Max Roach - You Will Be Missed


Maxwell Lemuel Roach (January 10, 1924 – August 16, 2007) was a bebop/hard bop percussionist, drummer, and composer. He has worked with many of the greatest jazz musicians, including Dizzy Gillespie, Charlie Parker, Miles Davis, Duke Ellington, Charles Mingus, Sonny Rollins and Clifford Brown. He is widely considered to be one of the most important drummers in the history of jazz.

In 1942, Roach started to go out in the jazz clubs of the 52nd Street and at 78th Street & Broadway for Georgie Jay's Taproom (playing with schoolmate Cecil Payne).

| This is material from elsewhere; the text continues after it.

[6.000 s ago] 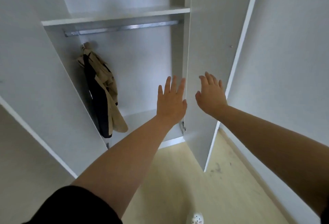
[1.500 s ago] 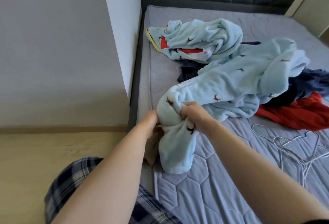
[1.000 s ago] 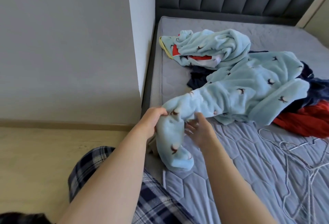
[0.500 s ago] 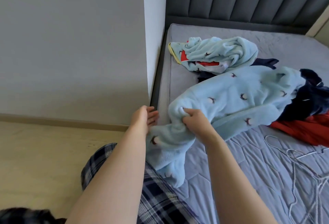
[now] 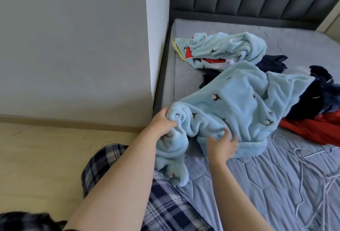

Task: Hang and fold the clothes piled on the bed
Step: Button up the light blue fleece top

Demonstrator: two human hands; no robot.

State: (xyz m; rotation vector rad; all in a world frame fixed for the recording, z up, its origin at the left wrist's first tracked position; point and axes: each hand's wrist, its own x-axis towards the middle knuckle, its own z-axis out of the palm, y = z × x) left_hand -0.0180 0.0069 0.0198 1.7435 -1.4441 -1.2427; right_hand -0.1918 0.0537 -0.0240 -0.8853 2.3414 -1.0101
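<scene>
Near bed (image 5: 170,87) edge, left hand (image 5: 163,122) grips fleece (image 5: 239,105); right hand (image 5: 220,145) touches.

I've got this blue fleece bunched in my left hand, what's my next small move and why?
Probably close the right hand on the hem it touches and draw it away from the left hand, spreading the blue fleece. It lies bunched and twisted, one end hanging off the mattress, too crumpled to fold or hang.

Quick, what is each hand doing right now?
Left hand: closed, gripping a bunched edge of the blue fleece garment.
Right hand: open, fingers spread, touching the same garment's hem.
</scene>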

He was one of the first drummers (along with Kenny Clarke) to play in the bebop style, and performed in bands led by Dizzy Gillespie, Charlie Parker, Thelonious Monk, Coleman Hawkins, Bud Powell, and Miles Davis.

Roach played on many of Parker's most important records, including the Savoy 1945 session, a turning point in recorded jazz.

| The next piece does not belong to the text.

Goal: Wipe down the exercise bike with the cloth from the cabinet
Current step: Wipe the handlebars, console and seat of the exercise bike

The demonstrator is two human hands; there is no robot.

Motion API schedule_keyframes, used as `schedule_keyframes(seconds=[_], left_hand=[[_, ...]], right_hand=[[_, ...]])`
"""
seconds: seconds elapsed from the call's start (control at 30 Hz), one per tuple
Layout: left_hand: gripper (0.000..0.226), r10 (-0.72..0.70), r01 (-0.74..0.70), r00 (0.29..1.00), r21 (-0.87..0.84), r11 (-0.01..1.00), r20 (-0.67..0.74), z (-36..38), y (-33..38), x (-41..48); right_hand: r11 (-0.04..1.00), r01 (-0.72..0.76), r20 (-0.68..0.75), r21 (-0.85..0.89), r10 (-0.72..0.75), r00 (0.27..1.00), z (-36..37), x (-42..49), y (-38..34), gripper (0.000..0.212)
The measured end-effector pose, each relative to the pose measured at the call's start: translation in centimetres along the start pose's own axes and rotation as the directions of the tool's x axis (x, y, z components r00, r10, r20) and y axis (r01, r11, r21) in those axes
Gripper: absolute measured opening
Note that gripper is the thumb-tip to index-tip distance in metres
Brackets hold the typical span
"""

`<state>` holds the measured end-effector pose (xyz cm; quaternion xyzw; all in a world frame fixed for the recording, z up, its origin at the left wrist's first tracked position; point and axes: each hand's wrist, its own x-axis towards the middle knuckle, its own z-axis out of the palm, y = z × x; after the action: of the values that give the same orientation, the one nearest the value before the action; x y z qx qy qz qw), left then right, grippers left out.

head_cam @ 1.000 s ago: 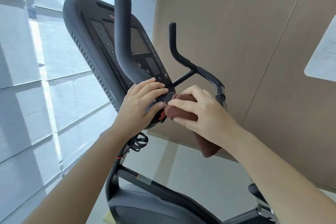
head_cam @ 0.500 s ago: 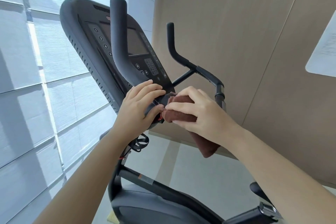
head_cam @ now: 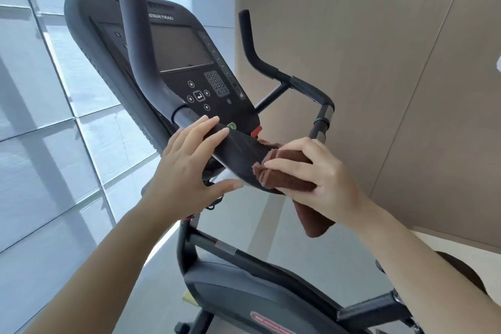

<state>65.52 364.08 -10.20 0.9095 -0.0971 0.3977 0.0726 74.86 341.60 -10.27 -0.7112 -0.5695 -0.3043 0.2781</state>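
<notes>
The black exercise bike's console [head_cam: 187,59] with its screen and keypad tilts toward me, a thick left handlebar [head_cam: 141,46] rising in front of it. My right hand [head_cam: 322,182] grips a folded brown cloth [head_cam: 284,173] and presses it against the lower lip of the console, the cloth's tail hanging below my wrist. My left hand [head_cam: 187,168] lies on the console's lower edge beside the handlebar base, fingers straight on top and thumb underneath.
The right handlebar [head_cam: 260,62] and its post stand behind the cloth. The bike's frame and body [head_cam: 244,290] run below my arms. A window wall with blinds [head_cam: 40,116] fills the left; a beige panelled wall [head_cam: 379,62] stands close on the right.
The view has shifted so the console faces me more squarely. My right hand has slid the cloth rightward along the console's lower edge, away from my left hand, whose fingers have spread flatter.
</notes>
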Motion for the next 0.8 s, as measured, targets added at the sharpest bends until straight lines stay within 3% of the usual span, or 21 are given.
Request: schedule_keyframes(seconds=[0.13,0.3,0.5,0.7,0.8], left_hand=[[0.087,-0.035,0.034,0.999,0.013,0.999,0.025,1.0,2.5,0.6],[0.079,-0.083,0.083,0.996,0.057,0.995,-0.012,2.0,4.3,1.7],[0.075,-0.093,0.094,0.996,0.068,0.993,-0.013,2.1,4.2,1.8],[0.067,-0.075,0.083,0.993,0.094,0.992,-0.087,2.6,4.4,1.9],[0.064,-0.078,0.088,0.991,0.095,0.992,-0.107,2.8,4.4,1.9]], right_hand=[[0.970,-0.207,-0.150,0.128,0.225,0.963,0.0,-2.5,3.5,0.028],[0.837,-0.438,-0.244,0.328,0.523,0.817,1.6,-3.2,4.8,0.029],[0.869,-0.352,-0.441,0.349,0.483,0.756,3.5,-3.3,0.2,0.026],[0.902,-0.344,-0.447,0.262,0.430,0.784,3.1,-2.3,1.2,0.026],[0.845,-0.381,-0.458,0.376,0.527,0.716,3.0,-2.3,1.9,0.025]])
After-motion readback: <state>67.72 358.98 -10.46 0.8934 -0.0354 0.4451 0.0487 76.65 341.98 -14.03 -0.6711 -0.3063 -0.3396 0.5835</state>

Elected to the International Percussive Art Society's Hall of Fame and the Downbeat Magazine Hall of Fame, awarded Harvard Jazz Master, celebrated by Aaron Davis Hall, given eight honorary doctorate degrees, including degrees awarded by the University of Bologna, Italy and Columbia University

You will be missed by all who love jazz and the music you left us.
ferrari
Max Roach and Ed Blackwell had a real pesonal quality that very few other drummers are gonna give you. Thanks for recommending Max Is Making Wax and the Brown-Roach discs. I shied away from them for fear of being disappointed by the recording quality. Pictures In A Frame is probably my favorite so far... any other recommendations?
Yeah the Max Roach/Clifford Brown Quintet(with Sonny Rollins)recordings are well worth listening to.

And yes,Roach will be missed
One of the most memorable musical experiences of my life was seeing Max Roach with his percussion outfit M'Boom at the late, lamented Carlos 1 in NYC. Everyone in the ensemble was chosen because of the kaleidescopic colors they got out of their various traps, hand drums, marimbas, djembes, etc. But no one was more mesmerizing than Max himself on traps. Even his silences were chock full of music.

Also remarkable was the crowd. Every third person in attendance was a drummer: Tony Williams, Roy Haynes, Ray Barretto, etc. And they were more juiced than any of us mere mortals lucky enough to have been there. Musical holiness to be sure.